Vyboh also voted against allowing work camps inside city limits more than one year ago, a move more that allowed the municipality to erect temporary accommodation for workers on MacDonald Island while they built a new and expanded recreation centre.
Coun. Carolyn Slade, who supported the in-town camps, joined Vyboh in opposing year-round campgrounds.
“This accommodates transient workers instead of renting or purchasing,” she said, adding the change relieves the province of its responsibility to release more land in the urban area for permanent housing.
Slade is vice-president of Compass Canada, which is operated as a First North Catering company, according to her biography on the municipality’s website. The company manages work camp facilities for Suncor Energy and Canadian Natural Resources Ltd.

While Coun.
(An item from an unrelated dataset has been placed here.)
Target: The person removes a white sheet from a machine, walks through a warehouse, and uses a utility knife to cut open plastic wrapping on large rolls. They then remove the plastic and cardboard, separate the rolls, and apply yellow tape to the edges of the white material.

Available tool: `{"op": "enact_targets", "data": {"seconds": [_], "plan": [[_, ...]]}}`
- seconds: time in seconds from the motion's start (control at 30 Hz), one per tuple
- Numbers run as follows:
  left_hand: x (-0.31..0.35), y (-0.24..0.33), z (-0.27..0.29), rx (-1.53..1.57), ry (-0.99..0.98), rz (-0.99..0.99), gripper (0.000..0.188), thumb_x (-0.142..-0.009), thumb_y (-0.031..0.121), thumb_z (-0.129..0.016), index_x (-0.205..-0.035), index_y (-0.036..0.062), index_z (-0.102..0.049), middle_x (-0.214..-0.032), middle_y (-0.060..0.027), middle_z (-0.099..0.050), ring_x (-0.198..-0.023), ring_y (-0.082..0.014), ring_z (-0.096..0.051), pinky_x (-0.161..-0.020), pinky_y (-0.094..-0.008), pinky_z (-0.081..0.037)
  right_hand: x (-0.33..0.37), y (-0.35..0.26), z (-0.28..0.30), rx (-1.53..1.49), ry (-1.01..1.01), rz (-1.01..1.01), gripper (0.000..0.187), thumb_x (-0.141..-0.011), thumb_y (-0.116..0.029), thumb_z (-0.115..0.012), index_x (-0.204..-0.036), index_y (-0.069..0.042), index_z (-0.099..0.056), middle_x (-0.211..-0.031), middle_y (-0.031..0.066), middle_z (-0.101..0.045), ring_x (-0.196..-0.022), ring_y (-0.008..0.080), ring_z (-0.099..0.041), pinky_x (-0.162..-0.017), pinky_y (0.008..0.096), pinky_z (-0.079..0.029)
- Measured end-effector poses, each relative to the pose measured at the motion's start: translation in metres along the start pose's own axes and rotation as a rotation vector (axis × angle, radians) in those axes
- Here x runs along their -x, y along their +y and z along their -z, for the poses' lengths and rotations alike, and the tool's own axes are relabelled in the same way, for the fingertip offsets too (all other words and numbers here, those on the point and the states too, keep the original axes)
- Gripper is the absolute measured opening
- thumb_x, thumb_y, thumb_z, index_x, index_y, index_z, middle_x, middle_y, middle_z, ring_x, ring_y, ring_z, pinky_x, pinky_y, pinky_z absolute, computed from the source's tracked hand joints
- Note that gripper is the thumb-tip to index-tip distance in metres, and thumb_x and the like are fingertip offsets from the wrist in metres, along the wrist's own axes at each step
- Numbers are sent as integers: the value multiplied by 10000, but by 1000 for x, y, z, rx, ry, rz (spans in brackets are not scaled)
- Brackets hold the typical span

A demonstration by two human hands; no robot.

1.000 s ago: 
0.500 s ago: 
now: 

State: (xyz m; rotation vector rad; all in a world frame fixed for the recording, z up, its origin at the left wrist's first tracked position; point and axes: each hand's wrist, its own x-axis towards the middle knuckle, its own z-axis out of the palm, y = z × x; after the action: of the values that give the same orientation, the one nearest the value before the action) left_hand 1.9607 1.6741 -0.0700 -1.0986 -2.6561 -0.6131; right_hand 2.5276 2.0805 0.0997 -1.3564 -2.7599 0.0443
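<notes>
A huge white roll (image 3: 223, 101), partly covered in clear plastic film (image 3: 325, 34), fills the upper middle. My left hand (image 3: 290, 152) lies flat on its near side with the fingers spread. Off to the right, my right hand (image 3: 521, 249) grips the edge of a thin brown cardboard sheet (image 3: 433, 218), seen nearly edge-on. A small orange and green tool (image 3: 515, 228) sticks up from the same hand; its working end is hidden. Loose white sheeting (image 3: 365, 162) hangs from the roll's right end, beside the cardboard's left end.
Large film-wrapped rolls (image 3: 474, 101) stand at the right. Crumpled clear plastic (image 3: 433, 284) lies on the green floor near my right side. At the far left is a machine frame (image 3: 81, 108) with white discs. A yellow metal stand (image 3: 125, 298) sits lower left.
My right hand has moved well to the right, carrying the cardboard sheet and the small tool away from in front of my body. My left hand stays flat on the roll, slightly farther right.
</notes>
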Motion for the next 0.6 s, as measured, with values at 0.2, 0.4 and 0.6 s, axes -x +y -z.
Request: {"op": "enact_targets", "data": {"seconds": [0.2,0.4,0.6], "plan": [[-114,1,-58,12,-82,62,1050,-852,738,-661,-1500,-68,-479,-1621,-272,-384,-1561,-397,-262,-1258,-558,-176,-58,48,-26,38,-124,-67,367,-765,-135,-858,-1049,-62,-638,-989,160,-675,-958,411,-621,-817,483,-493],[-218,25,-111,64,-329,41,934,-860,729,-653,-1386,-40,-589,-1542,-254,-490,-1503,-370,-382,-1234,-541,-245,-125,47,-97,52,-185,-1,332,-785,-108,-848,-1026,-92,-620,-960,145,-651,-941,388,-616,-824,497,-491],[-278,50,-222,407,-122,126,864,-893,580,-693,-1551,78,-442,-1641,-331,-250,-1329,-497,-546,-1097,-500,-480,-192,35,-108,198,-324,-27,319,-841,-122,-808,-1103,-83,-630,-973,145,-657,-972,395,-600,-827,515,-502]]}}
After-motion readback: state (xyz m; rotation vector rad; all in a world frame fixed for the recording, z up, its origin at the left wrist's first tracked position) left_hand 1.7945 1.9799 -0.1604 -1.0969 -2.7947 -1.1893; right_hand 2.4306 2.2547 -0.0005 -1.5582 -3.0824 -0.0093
Phil Meagher also opposed in-town work camps last year, he voted in favour of the year-round campgrounds this week.
“It’s easy for me to sit back in a comfortable house and say I don’t want to support this, but people coming to town aren’t just oilsands workers; we’ve had teachers who’ve had to use our campgrounds, too,” he said, pointing to the high cost of buying a house in McMurray.
“Good old Riedel Street (the trailer court at the end of that road) came to my rescue for $120 a month (when I first moved here). ... People need a foothold while they look around.”
Furthermore, “a few like living that way,” Meagher said, “and some are in beautiful RVs.”
The bylaw does not include standards for washrooms and showers, council heard.
Coun. Sharon Clarkson, meanwhile, said although the campgrounds are “a necessary evil for the time being, I’d hate to see them go on forever.”
Clarkson suggested that the decision be reviewed in three years, which was accepted by council.
Mayor Melissa Blake agreed.
“If in three years we’ve got (enough permanent) housing and service capacity, maybe we can convert (the bylaw) to seasonal only,” she said.
“Are we prepared to take a hard-line stance, which we tried to do with much, much public debate (about the in-town work camps issue)?” Blake added, citing the “homeless people overflowing our shelters.”
By excluding campgrounds from within the so-called Urban Service Area, “the municipality has protected land for future residential and commercial development whilst ensuring efficient and compatible land use within the Urban Service Area,” reads a report to council.